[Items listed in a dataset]

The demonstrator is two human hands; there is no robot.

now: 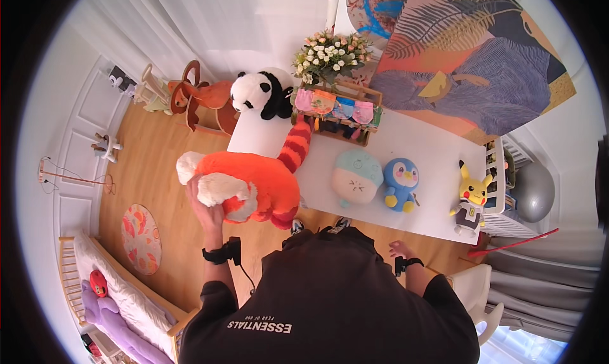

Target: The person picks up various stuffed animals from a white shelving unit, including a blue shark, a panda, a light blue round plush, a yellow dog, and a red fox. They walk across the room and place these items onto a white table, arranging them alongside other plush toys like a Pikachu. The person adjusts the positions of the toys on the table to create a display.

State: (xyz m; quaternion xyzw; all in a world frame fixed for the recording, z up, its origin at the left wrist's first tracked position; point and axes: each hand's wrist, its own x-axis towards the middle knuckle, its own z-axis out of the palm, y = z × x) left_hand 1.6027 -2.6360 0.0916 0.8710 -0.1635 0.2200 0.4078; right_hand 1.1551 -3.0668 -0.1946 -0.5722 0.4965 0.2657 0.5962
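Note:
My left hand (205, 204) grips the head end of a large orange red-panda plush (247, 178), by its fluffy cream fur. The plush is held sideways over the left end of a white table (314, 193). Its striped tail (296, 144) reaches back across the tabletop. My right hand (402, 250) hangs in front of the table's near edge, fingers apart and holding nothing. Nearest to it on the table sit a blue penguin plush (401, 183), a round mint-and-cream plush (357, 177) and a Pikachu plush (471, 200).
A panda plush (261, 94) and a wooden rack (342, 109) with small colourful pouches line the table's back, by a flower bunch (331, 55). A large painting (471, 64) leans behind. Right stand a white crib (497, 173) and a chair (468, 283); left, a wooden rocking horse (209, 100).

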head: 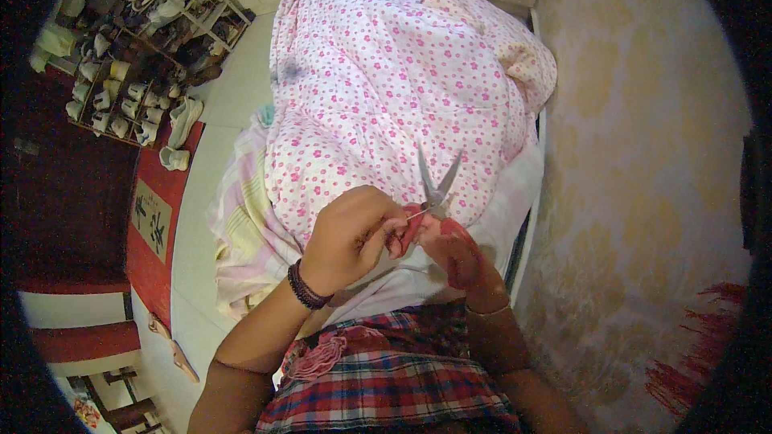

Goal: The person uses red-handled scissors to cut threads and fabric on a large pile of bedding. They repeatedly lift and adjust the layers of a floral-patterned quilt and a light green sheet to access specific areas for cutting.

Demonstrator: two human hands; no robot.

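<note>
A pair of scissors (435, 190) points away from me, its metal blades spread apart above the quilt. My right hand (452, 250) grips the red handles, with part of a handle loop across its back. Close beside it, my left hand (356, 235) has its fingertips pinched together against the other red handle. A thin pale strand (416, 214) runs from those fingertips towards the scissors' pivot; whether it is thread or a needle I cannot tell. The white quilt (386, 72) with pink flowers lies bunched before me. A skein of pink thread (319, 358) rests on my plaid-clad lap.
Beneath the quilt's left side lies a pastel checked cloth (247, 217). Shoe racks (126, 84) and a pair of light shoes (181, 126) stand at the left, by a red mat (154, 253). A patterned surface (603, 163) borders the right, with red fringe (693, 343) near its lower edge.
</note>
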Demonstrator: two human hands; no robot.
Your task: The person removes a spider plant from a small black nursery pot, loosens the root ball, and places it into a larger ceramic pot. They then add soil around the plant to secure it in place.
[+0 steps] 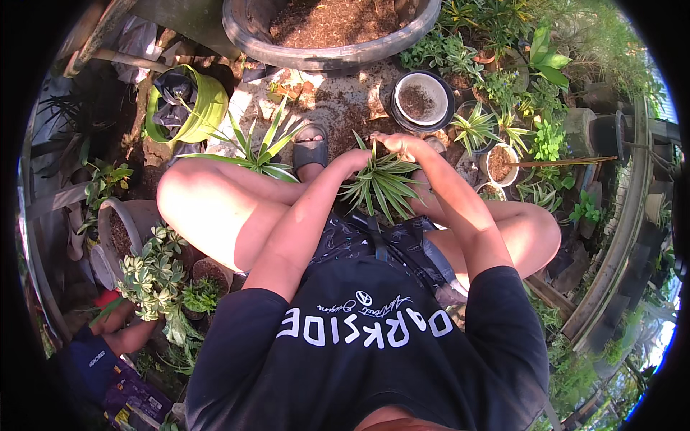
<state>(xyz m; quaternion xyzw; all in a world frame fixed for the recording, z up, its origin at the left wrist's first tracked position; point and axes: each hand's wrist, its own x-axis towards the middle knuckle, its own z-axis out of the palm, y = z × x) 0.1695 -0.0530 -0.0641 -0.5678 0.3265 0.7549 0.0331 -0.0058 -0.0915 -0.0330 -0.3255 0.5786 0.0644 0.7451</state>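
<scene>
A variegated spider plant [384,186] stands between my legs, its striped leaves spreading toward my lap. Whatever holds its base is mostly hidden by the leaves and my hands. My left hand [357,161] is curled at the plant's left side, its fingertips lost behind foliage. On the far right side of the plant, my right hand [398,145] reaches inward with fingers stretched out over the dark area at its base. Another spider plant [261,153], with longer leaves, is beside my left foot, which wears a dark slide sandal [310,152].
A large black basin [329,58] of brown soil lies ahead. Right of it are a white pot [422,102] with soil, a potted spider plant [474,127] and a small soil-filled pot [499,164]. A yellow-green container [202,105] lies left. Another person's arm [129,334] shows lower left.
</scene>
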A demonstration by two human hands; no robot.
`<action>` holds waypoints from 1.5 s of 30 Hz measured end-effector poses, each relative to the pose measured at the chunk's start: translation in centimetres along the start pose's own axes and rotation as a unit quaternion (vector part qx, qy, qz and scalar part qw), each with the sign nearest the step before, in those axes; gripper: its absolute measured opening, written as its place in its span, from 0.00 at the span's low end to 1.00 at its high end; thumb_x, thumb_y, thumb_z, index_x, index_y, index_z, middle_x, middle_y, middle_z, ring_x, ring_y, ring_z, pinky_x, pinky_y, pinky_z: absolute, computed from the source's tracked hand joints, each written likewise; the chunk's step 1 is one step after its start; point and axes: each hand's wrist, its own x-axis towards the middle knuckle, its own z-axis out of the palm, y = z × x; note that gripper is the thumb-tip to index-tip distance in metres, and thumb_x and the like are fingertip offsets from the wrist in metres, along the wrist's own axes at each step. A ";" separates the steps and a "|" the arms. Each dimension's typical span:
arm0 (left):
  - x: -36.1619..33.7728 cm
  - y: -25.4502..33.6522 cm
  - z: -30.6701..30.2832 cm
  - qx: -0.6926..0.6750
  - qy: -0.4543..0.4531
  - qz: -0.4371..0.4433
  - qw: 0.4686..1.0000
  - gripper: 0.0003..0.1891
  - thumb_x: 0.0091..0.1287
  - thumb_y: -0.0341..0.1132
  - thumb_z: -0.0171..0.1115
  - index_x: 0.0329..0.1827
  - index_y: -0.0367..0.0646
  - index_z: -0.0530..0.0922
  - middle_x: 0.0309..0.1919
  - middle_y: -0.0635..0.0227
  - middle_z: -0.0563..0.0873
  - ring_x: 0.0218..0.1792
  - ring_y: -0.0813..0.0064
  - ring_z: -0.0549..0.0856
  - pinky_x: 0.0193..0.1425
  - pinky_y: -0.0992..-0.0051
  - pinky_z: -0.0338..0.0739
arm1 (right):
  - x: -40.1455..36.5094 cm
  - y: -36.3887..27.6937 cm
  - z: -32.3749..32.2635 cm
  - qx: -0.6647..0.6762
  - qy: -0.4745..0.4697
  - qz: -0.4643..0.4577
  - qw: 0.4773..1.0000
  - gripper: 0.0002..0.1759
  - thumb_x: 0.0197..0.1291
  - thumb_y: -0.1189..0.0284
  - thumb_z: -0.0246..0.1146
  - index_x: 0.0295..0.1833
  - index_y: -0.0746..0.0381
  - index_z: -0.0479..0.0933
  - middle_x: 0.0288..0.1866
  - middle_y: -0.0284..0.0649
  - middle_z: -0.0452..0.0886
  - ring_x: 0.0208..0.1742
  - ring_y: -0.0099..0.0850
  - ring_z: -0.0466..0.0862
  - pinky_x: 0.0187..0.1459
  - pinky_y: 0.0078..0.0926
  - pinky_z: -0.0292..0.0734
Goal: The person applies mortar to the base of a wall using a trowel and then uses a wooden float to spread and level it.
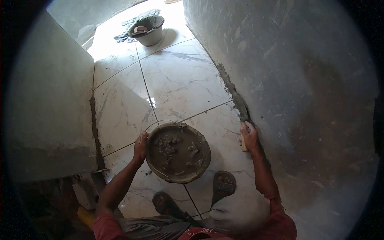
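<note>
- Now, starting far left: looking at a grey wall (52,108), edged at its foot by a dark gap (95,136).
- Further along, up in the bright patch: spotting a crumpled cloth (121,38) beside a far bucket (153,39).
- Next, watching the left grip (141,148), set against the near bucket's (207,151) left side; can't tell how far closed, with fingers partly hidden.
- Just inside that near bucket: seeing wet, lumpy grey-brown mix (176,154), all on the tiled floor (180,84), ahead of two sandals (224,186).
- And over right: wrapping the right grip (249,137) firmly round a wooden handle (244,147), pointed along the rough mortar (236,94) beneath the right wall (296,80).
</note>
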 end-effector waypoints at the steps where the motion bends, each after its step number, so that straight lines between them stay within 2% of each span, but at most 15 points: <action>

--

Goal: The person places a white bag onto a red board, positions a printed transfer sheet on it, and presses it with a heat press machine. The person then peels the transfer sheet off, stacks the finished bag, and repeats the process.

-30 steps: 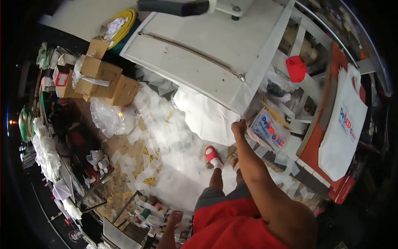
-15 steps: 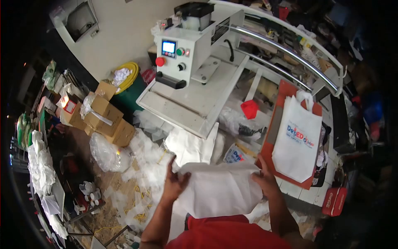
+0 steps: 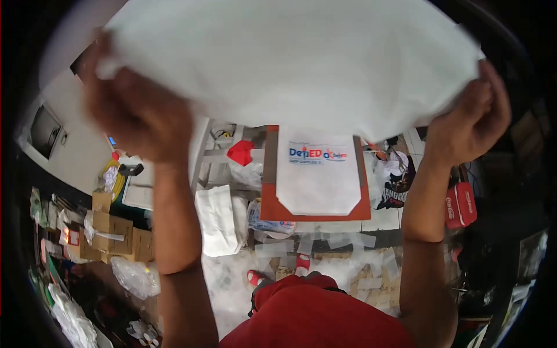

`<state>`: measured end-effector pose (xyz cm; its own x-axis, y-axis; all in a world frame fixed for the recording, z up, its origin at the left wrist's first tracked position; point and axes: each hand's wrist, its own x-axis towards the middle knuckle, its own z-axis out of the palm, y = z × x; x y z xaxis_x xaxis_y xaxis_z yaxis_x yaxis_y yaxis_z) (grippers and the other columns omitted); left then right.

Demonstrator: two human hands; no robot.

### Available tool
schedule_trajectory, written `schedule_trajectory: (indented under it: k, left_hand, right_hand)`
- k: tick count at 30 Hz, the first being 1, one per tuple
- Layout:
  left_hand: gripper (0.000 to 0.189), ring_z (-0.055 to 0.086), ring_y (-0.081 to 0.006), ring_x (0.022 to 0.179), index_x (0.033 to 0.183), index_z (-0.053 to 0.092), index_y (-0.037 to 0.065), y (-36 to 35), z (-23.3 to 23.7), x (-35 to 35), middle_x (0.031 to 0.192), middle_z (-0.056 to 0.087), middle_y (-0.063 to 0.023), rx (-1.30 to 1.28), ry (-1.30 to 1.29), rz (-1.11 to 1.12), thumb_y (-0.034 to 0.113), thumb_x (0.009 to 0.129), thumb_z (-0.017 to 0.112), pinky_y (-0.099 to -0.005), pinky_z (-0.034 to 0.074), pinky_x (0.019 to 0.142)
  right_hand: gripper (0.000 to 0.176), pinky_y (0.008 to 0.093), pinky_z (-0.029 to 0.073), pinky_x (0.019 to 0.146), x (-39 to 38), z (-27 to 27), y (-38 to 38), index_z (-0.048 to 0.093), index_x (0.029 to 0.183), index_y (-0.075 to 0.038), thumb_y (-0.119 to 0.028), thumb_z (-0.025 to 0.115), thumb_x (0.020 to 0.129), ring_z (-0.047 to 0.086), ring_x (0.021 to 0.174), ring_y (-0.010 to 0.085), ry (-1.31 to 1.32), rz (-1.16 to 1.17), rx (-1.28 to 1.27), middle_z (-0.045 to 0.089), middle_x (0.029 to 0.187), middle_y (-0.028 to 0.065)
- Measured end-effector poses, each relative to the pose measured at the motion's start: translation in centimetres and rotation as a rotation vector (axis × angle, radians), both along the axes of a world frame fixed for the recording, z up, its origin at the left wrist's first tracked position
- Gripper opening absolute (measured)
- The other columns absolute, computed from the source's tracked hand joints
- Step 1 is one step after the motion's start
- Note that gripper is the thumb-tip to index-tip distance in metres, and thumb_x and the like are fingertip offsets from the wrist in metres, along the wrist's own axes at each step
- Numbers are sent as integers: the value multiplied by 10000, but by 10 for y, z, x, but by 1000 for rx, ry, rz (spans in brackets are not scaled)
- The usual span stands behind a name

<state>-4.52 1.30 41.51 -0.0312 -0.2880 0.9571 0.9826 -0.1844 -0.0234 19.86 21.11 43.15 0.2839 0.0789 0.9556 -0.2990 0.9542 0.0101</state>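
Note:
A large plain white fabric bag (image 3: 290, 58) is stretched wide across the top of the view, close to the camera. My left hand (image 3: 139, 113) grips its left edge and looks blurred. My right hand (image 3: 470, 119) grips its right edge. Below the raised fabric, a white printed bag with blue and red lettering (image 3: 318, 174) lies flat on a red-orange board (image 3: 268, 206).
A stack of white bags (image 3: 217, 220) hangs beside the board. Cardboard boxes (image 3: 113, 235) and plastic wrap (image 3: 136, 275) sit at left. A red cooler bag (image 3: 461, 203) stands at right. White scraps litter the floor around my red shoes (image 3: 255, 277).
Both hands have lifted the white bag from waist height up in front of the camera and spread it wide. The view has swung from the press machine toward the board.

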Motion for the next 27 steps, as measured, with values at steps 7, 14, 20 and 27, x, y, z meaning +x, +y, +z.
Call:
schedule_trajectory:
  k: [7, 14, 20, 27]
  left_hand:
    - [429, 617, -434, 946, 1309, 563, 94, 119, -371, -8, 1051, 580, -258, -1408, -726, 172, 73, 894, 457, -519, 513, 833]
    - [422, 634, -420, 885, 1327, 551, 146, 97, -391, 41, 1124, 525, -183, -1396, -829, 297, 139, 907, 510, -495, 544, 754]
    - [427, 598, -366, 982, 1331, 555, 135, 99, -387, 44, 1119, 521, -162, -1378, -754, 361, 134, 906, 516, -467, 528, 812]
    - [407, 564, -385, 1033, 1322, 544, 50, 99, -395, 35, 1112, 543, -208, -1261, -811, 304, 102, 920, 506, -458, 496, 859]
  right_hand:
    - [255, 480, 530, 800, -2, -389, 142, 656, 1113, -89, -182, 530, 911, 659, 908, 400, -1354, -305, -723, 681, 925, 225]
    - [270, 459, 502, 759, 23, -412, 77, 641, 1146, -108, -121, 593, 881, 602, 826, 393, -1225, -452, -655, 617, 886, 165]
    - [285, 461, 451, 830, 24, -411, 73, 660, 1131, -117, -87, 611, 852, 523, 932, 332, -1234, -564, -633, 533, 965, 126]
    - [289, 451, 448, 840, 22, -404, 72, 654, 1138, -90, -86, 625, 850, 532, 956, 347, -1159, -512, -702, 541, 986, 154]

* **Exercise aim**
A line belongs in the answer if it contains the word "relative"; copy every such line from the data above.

* **Answer space**
`<action>` holds waypoints from 1.5 s of 30 Hz measured end-effector poses, each relative to the pose measured at the chunk's start: translation in centimetres along the start pose's own axes and rotation as a unit quaternion (vector part qx, qy, qz and scalar part qw), each with the sign nearest the step before, in those axes; gripper: its absolute measured opening, written as its place in its span, from 0.00 at the span's low end to 1.00 at its high end; thumb_x, thumb_y, thumb_z, index_x, index_y, index_z, middle_x, middle_y, middle_z, ring_x, ring_y, ring_z, pinky_x, pinky_y, pinky_z: absolute, computed from the source's tracked hand joints, each written likewise; the chunk's step 1 is one step after its start; point and axes: each hand's wrist, its own x-axis towards the middle knuckle, its own z-axis out of the palm, y = z × x; note that gripper is the thumb-tip to index-tip distance in metres, and thumb_x and the like are fingertip offsets from the wrist in metres, along the wrist's own axes at each step. A ";" separates the steps and a "|" the arms. Each dimension's typical span:
- Measured end-effector poses, each relative to the pose measured at the motion's start: translation in centimetres and rotation as a rotation vector (axis × angle, radians), both along the axes of a world frame fixed for the recording, z up, its origin at the left wrist's first tracked position

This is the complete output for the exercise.